6. Travel across time. Don’t get sunk in the details of time passing – to move around in time is part of your asset as a storyteller. You are free to begin in 1962, move to 1982, and then come to today. Or, have everything happen yesterday. But you don’t need to take 2 hours to form a story from an experience that took two hours to live out.
7. Get thyself a story buddy. Call on a friend to let them know you’re working on your story skills. Again, low bar! Then share some stories with them. If in person, you buy the mocha fancy latte.
8. Find the lesson. When, exactly, did you learn to always call ahead before visiting? What great lessons have you learned in your life, and are there stories to carry them? When looking for your stories, gravitate to what you learned. And when you tell the story, if you are sharing a lesson, you may end with “ever since then I always…” This anchors your lesson, helps you with your bridge, and reveals how the world was changed because of this experience.
9. Tell it first. Write some talking points for your story, and practice telling it – to yourself or to your story buddy – before writing it out long form. See the experience in your mind, like framed pictures of each scene, and commit those images to your memory, connected to the talking points. “Why not just write the story down?” you ask. If you write the whole story first, you may get hung up on the written words, the specific details and how you wrote them, rather than truly embodying the moment in a story. Don’t memorize the words. Memorize the experience.
10. Get your story goggles on. Look everywhere, are you beginning to see stories differently? Listen at dinner for stories. Watch movies and commercials. Check in after meetings. Were there any memorable, retellable stories told today? Were any told yesterday? Ask yourself why, and what they taught you.
11. Set a low bar for yourself as you begin. When I was in my 20’s I worked in a school in the French Alps. My best French teachers was a little freckled 5 year old boy named Pierre. Pierre didn’t judge my abilities – he was more curious than anything else. The bar was low for my success, and I learned new words from him every day.
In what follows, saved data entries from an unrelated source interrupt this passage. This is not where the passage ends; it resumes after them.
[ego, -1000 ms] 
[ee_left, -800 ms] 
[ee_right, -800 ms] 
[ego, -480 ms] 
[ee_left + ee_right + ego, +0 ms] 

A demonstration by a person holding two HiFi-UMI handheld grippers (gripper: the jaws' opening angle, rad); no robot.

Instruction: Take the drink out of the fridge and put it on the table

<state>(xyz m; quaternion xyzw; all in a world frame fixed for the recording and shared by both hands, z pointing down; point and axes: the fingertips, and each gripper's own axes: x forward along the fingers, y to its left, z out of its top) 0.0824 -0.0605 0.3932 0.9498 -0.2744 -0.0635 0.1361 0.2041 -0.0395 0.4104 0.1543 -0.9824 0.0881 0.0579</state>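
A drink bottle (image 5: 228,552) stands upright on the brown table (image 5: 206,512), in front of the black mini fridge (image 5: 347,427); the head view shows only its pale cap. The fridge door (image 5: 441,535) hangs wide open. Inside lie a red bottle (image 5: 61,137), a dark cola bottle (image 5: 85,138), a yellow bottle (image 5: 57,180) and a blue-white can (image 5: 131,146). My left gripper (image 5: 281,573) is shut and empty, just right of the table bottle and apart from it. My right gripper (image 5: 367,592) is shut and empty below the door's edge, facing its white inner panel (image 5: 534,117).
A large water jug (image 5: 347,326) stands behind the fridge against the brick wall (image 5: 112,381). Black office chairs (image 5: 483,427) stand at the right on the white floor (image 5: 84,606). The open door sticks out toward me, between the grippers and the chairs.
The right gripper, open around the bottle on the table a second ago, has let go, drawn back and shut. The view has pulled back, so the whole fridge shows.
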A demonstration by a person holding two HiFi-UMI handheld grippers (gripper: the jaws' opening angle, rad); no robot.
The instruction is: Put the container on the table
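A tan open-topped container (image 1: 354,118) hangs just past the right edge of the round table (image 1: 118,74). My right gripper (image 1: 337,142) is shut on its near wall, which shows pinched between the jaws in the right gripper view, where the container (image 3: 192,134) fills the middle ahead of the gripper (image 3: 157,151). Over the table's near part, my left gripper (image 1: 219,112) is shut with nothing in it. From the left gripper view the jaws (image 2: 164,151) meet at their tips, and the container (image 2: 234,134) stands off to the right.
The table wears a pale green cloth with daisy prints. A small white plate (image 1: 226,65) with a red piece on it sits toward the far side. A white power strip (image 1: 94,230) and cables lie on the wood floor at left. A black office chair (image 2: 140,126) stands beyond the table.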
And it’s the same with stories…if you can workshop your storytelling ability, ensuring that you reveal some suspense, and some real change that occurred in your story, you’ll be well on your way. But you have to manage your expectations from the beginning.
12. Remember, it’s a journey. A story is a journey, from one state of being to another state, where the world changes. And, as the storyteller, you’re the guide, so be prepared to take your audience out of their seat and into their imagination. Anchor in the details, and zoom across time to another place. If you do that, they can’t help but go with you on this journey…and leave thoughts of emails and schedules behind.
13. Find 5 stories. See if you can develop five key stories that you hold in your pocket to tell to various audiences and to land various points. Begin with one, trying it out with your story buddy – or friends at dinner.
14. Practice. Remember, this is a storytelling practice, not a storytelling perfect. I wish I could say there’s a drug I could give you to make you a better storyteller! But it seems there are only drugs that make you a worse storyteller, sorry.
15. Set your sights on your end line. This is the last stop on your journey, your last stepping stone. When you’re telling a story in front of an audience, it’s a good idea to know where you’re going to go. This will help you navigate along the way with more flexibility and fun.
I hope at least one of these techniques improves your next story. Happy Journeys!